TASK DESCRIPTION
Look through the listing below, and wherever a line has the string "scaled", pull it out.
+++ SOURCE INFORMATION +++
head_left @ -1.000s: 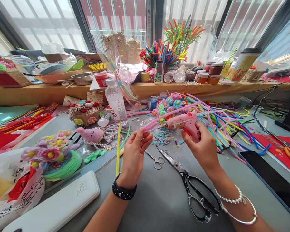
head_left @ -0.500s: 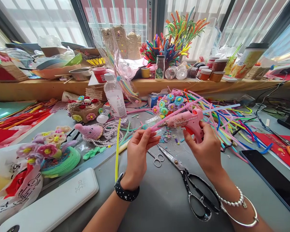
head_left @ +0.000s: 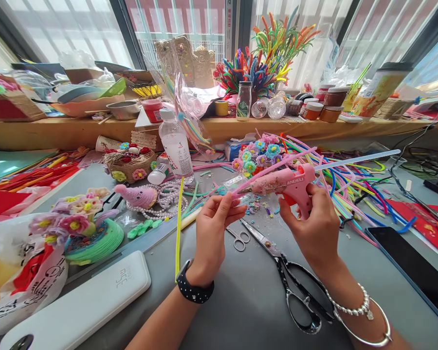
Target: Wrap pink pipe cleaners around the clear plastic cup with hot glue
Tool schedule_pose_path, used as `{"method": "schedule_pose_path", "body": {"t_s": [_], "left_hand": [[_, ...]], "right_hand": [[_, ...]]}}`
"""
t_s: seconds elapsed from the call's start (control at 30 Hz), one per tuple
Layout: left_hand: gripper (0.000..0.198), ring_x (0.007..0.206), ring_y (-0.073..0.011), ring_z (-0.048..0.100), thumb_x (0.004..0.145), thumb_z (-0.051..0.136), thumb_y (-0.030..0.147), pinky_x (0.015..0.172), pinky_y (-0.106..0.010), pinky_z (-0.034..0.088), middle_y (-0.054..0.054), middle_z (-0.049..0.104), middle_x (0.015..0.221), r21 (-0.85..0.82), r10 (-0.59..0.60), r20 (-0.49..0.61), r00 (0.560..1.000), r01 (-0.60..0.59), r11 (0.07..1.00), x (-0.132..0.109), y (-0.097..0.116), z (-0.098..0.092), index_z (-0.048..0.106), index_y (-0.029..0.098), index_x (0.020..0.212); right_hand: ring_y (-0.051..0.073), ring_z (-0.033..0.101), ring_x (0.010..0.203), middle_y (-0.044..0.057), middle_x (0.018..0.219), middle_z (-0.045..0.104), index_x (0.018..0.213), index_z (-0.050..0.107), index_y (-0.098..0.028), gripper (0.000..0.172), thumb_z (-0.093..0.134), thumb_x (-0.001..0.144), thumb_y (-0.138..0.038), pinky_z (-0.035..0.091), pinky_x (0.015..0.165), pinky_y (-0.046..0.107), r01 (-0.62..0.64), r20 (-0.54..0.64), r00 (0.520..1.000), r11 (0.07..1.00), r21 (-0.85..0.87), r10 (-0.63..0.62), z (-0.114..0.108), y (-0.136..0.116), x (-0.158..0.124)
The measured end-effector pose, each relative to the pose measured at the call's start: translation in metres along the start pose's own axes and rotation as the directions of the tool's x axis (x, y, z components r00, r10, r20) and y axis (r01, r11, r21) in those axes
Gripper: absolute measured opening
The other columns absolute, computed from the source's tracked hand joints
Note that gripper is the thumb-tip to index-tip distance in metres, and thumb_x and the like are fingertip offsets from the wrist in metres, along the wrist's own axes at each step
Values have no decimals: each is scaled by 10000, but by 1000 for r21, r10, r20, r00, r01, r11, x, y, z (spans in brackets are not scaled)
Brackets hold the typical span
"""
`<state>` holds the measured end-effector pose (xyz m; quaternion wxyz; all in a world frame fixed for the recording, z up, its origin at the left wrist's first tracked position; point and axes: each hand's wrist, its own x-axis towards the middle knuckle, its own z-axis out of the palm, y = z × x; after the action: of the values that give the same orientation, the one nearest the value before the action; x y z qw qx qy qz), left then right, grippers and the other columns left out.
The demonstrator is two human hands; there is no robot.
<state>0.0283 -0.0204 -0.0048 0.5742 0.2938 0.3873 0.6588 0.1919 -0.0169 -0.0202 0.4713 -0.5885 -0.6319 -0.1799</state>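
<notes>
Sunlight pours through barred windows (head_left: 175, 29) onto a crowded ledge (head_left: 211, 129), where a multicolored bunch of fuzzy stems (head_left: 246, 75) stands among jars. Below, on a cluttered gray tabletop (head_left: 248, 306), a person works with craft materials. The right hand (head_left: 317, 223), its wrist ringed by a beaded bracelet (head_left: 354, 306) and a silver bangle (head_left: 383, 330), is closed around the handle of a pink ANDELI hot glue gun (head_left: 277, 181), held above the table with its nozzle pointing left and a translucent glue stick (head_left: 361, 159) jutting from the back. The left hand (head_left: 211, 238), with a dotted black band (head_left: 195, 287) at the wrist, pinches the near end of a pink pipe cleaner (head_left: 295, 159), which slants up behind the gun. The nozzle sits close to those fingertips; whether it touches the stem cannot be told. Beneath the hands lie small metal scissors (head_left: 239, 239) and large black-handled shears (head_left: 267, 244). A smartphone (head_left: 412, 262) rests at right near a heap of bright pipe cleaners (head_left: 354, 192); a white power bank (head_left: 80, 301) lies at left, beside a flower arrangement (head_left: 75, 222). A labeled bottle (head_left: 177, 153) stands beyond the left hand.
</notes>
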Motion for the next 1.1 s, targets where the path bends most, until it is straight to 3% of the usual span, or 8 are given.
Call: {"method": "schedule_pose_path", "body": {"t_s": [1.1], "left_hand": [[224,601,-108,678,677,724,323,602,-190,548,21,658,650,-13,10,35,999,-9,1000,0,-1,-1,591,143,679]], "right_hand": [[145,551,584,53,780,594,1025,481,-149,313,568,812,-362,453,525,260,159,-112,980,984,-76,-167,0,10,-1]]}}
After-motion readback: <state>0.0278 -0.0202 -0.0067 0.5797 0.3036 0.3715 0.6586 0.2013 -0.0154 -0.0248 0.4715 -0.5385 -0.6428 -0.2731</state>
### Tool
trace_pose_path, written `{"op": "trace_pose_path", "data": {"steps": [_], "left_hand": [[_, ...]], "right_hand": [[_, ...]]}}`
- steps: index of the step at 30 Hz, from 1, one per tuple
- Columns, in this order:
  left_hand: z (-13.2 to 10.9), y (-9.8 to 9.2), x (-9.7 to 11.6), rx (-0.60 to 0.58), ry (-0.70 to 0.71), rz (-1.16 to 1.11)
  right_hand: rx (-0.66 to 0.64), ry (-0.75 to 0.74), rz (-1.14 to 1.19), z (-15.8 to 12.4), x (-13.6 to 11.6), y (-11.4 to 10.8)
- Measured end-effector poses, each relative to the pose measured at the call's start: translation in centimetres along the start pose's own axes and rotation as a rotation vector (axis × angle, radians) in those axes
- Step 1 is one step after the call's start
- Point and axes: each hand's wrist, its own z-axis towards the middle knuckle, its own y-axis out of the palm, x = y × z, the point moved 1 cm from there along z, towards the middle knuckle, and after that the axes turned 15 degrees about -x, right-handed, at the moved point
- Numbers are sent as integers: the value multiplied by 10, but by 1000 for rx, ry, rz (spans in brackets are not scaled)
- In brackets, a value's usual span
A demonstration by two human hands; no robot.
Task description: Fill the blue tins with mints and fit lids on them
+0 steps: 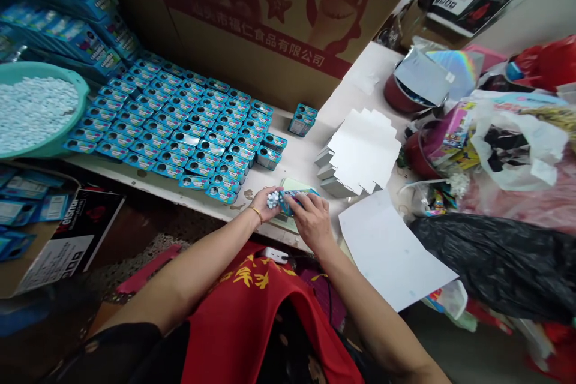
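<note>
Near the table's front edge, my left hand (265, 205) is cupped around a small heap of pale candies (273, 198). Close against it, my right hand (312, 216) grips a small blue box (290, 195), its end meeting the candies. Some of the box is covered by my right fingers. Beneath both hands lies a pale green pad or sheet (292, 183). Rows of blue tins or boxes with round windows (193, 129) stand to the left. A short stack of the same boxes (302, 120) stands apart behind my hands.
A green basin (81, 93) of pale candies sits at the far left. Piled white cards (366, 147) and a white sheet (391, 246) lie right of my hands. A large carton (270, 6) stands behind. Bags and a black plastic bag (499, 258) crowd the right.
</note>
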Motion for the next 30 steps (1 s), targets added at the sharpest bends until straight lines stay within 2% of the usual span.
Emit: {"op": "trace_pose_path", "data": {"steps": [4,8,12,14,16,20,25,30], "left_hand": [[-4,-3,4,26,14,0],[-16,-8,13,33,3,15],[-34,-18,21,63,11,43],[-46,-23,23,96,5,55],[-59,-29,22,112,-13,64],[-85,-38,18,97,-48,63],[-103,-49,16,135,-81,60],[-108,-49,15,140,-113,84]], "right_hand": [[110,119,331,-2,23,16],[272,274,780,-5,50,46],[282,347,1121,-1,65,81],[269,356,1157,-1,69,90],[250,338,1132,-6,71,91],[256,313,957,-34,70,71],[408,513,890,-70,72,60],[549,654,867,-79,83,63]]}}
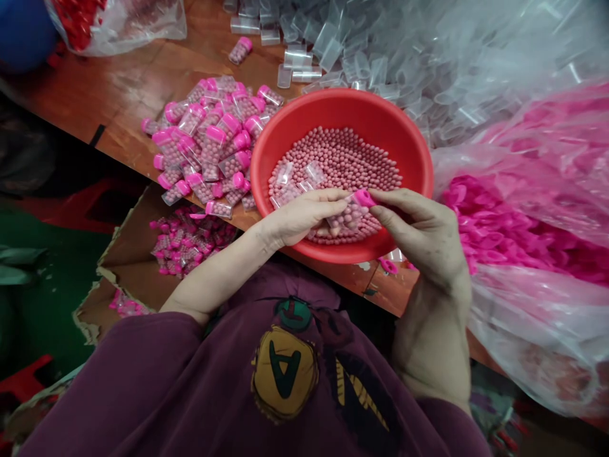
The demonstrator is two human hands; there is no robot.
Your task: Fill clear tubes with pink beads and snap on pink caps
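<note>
Over the near side of a red basin point(266, 133), my left hand point(316, 212) is closed around a small clear plastic bottle point(346, 218) filled with pink beads. At its mouth sits a bright pink cap point(363, 198), pinched between the thumb and finger of my right hand point(421, 231). Whether the cap is fully seated cannot be made out. Loose pink beads point(342, 149) cover the basin's bottom, and a few clear empty bottles point(313, 172) lie on them at the left.
Left of the basin is a pile of capped, bead-filled bottles point(209, 143). More fill a cardboard box point(136, 254) below the table edge. Clear empty bottles point(361, 66) are heaped behind the basin. At right, a plastic bag point(533, 304) spills pink caps point(504, 228).
</note>
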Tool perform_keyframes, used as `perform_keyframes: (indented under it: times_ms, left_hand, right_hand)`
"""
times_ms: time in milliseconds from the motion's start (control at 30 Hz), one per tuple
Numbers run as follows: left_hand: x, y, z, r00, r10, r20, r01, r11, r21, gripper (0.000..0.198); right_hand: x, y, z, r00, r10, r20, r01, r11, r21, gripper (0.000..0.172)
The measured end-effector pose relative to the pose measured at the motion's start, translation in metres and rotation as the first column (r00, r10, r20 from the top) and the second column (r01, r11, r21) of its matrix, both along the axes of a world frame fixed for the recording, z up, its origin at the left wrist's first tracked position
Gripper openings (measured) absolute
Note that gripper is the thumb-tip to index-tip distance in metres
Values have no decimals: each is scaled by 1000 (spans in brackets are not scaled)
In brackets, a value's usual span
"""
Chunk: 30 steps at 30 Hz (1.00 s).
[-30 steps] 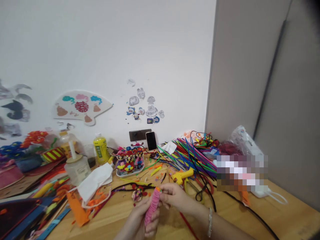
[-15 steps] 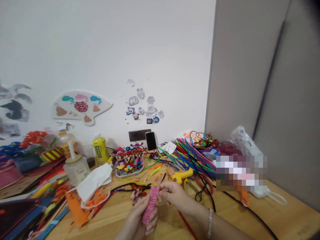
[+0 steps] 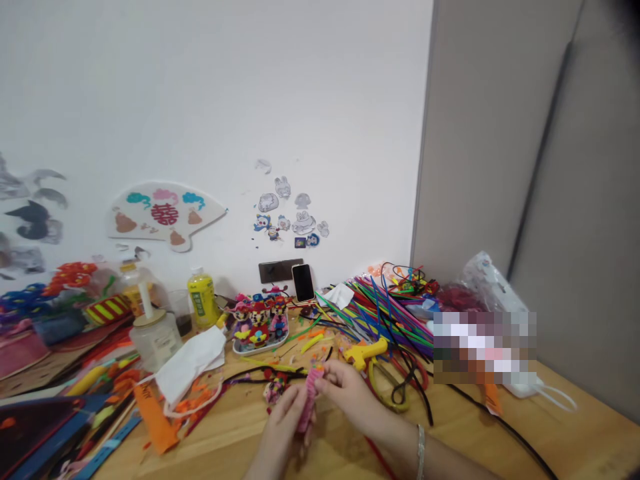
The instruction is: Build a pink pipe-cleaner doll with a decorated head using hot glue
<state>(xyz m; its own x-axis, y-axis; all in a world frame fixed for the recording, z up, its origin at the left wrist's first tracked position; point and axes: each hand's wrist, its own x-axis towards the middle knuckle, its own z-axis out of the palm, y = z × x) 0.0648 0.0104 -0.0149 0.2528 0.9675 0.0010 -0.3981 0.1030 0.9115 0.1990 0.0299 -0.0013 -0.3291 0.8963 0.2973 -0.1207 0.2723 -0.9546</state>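
Observation:
A fuzzy pink piece with rows of ridges (image 3: 312, 393), seemingly coiled chenille stem with orange bits at its top, is tilted above the table. My left hand (image 3: 285, 417) is closed around its lower part, thumb on the near face. My right hand (image 3: 347, 393), with a bracelet on the wrist, has its fingers closed on the upper right edge by the orange bits. Just behind my left hand a small colourful figure (image 3: 274, 388) lies on the table. A yellow glue gun (image 3: 367, 351) rests beyond my right hand.
Behind lies a heap of coloured chenille stems (image 3: 373, 313). A tray of small dolls (image 3: 260, 343), a phone (image 3: 303, 283), a yellow-labelled bottle (image 3: 203, 300), a glass jar (image 3: 156, 340) and a white mask (image 3: 193, 360) stand or lie leftward. A black cable (image 3: 493, 417) crosses the right side.
The pink piece has turned and shifted slightly right, showing a narrower side. My left thumb and fingers have moved up over it, and the orange bits now show more.

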Motion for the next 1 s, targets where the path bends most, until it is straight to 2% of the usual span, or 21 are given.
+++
TASK RESPONSE
Values have no decimals: each is scaled by 10000, but by 1000 for r21, r10, r20, r00, r01, r11, x, y, z (spans in brackets are not scaled)
- Numbers are sent as integers: the value multiplied by 10, but by 1000 for rx, ry, rz (spans in brackets are not scaled)
Values have no decimals: each is scaled by 1000 (spans in brackets are not scaled)

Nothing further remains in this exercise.